Thank you. (Operator Instructions). Our next questioner in queue is Stephen Dunn with LifeTech Capital. Please go ahead.

Thanks for taking my call. A question, and congratulations on all the progress on all fronts.

Thank you.

Thank you.

Three questions here. I think the first one is going to be for Kevin. You basically have a $1.6 million backlog situation from, I guess, orders the end of September. Since you're now a growing Company, should we expect now, or bake into our numbers, some kind of consistent backlog number or was this kind of a one-off situation?

Yes. I'd say it's more of a one-off situation. We generally don't have these type of situations, but we felt that it was conservative and in line with our revenue recognition practices to call out the demand but not recognize it in Q3. So I would not bake these type of situations in.

I'd like a little bit more color on the China situation. Did I understand this correctly that BioOne hadn't really done anything in China and that you really have to start from square one with a new partner? Or are you just signing what's been filed with the Chinese SDA, or a little bit of color of what the status is and what BioOne had already done in China?

Yes. BioOne had submitted for SFDA approval for the INTERCEPT platelet product in our system. And what we're planning to do is just update that dossier with the latest information that we submit to regulatory authorities in Europe like the Paul Ehrlich Institute in Germany and (inaudible) and Swissmedic.

So we'll be doing that in parallel with trying to identify a partner that could assist in the development of all three programs and also potentially manufacture for the domestic and export markets.

Okay. So it's not a re-file, it's just transferring it back to you for the time being --

That's right.

-- until you get a partner? Okay, got it. All right. My last question is really more of a color statement. Since you've been adopted so heavily in Switzerland and you're adopted in France, and then combining it with, as you mentioned in the last quarterly call, dengue fever and malaria and even yellow fever is coming back.

Since the Swiss and the French have clearly adopted what you've got, is there any strategy or lobbying effort going on with the World Health Organization in Geneva to start to fund some projects, let's say, in Latin American countries, whose people are traveling to the southwest border countries in the US and donating blood even though they shouldn't? Is there any kind of lobbying effort to get funds from the WHO?

Right now, I couldn't say we have. We've been in touch with them in the past, so they know about the technology. For those territories that you mentioned, I would say in South America we are planning to expand our geographical coverage through distributors. And what's been holding us back is actually our own resources because we have to file in each country before moving forward with applications there. So we don't think we need WHO funding or support to get business there.

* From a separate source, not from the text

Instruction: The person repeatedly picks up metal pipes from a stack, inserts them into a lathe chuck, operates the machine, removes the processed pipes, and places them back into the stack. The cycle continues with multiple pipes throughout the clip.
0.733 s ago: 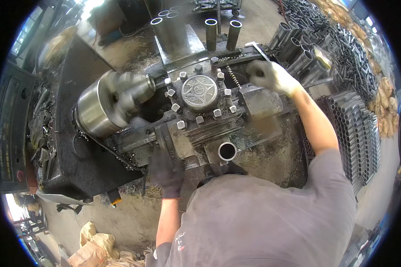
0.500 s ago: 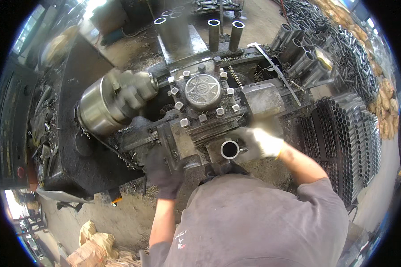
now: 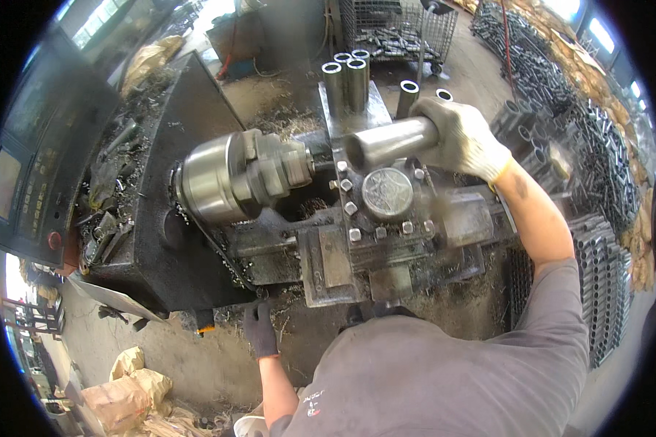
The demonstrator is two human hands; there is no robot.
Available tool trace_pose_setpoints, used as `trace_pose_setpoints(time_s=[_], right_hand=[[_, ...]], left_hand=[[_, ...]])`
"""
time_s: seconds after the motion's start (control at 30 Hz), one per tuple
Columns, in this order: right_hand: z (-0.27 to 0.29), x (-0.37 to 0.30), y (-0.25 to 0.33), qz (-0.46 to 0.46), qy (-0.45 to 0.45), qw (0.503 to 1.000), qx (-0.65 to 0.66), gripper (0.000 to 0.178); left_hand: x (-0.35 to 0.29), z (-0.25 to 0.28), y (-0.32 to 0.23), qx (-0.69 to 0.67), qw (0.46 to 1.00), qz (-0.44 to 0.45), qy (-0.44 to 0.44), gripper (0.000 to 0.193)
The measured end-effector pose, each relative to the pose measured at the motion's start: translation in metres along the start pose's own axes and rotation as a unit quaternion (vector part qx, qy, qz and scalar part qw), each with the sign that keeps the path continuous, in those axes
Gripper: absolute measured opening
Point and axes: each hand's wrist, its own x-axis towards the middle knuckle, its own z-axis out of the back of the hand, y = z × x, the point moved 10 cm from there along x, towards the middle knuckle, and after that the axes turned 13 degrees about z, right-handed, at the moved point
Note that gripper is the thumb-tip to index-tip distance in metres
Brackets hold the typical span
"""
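My right hand (image 3: 463, 138), in a pale knit glove, grips a shiny metal tube (image 3: 397, 140) by its right end. The tube lies nearly level above the lathe's tool post (image 3: 387, 194), its open end facing left. Lower left, my left hand (image 3: 260, 331), in a dark glove, is closed at the lathe's front edge, apparently around a thin lever (image 3: 262, 293) that is mostly hidden behind it. Left of the tool post, the lathe chuck (image 3: 215, 178) has a stepped metal fitting (image 3: 273, 167) on its face.
Several tubes (image 3: 356, 84) stand upright on a metal plate behind the tool post. More tubes (image 3: 525, 138) stand at the right, beside stacked tubes (image 3: 601, 284). A wire cart (image 3: 401, 36) is at the back. Paper sacks (image 3: 127, 393) lie lower left.
My right hand has carried the tube from in front of the tool post up and over it. My left hand has moved lower and closed. The chuck's fitting, blurred before, now looks sharp.
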Motion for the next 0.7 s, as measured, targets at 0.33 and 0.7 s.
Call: trace_pose_setpoints(time_s=[0.33, 0.7], right_hand=[[-0.221, 0.033, -0.079, 0.044, 0.297, 0.954, 0.011, 0.026], [-0.284, 0.024, -0.067, -0.068, 0.456, 0.869, 0.177, 0.055]], left_hand=[[0.039, 0.127, 0.136, -0.483, 0.829, 0.200, -0.198, 0.047], [0.053, 0.137, 0.112, -0.485, 0.818, 0.304, -0.062, 0.055]])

Southeast USA, as you know, falls under the FDA, so I don't -- we haven't so far been able to -- we haven't tried hard either to convince the FDA to give us a regional approval. But you're pointing at a real demand, because there are parts of the US that are really -- have a higher incidence of some of these diseases that are blood-borne and transmitted through transfusion.

I guess the last point I want to make, as much as we're happy with Switzerland and France, we still think we have a lot -- we would like to see a much bigger penetration in France as well. And the fact that there now are cases of chickungunya, West Nile and dengue in France that are being transmitted from local carriers to us is a signal that blood safety is important and can be improved in France as well.

All right, great. Thanks.

Thank you.

Thank you, and at this time I'm showing no additional questions in the queue. I'd like to turn the program back over to Mr. Glassell for closing remarks.

Thank you, everybody, for joining us on this call today. We look forward to updating you on our final, full year results in February on the next call.

Thank you, sir. Ladies and gentlemen, this does conclude today's program. Thank you for your participation and have a wonderful day. Attendees, you may log off at this time.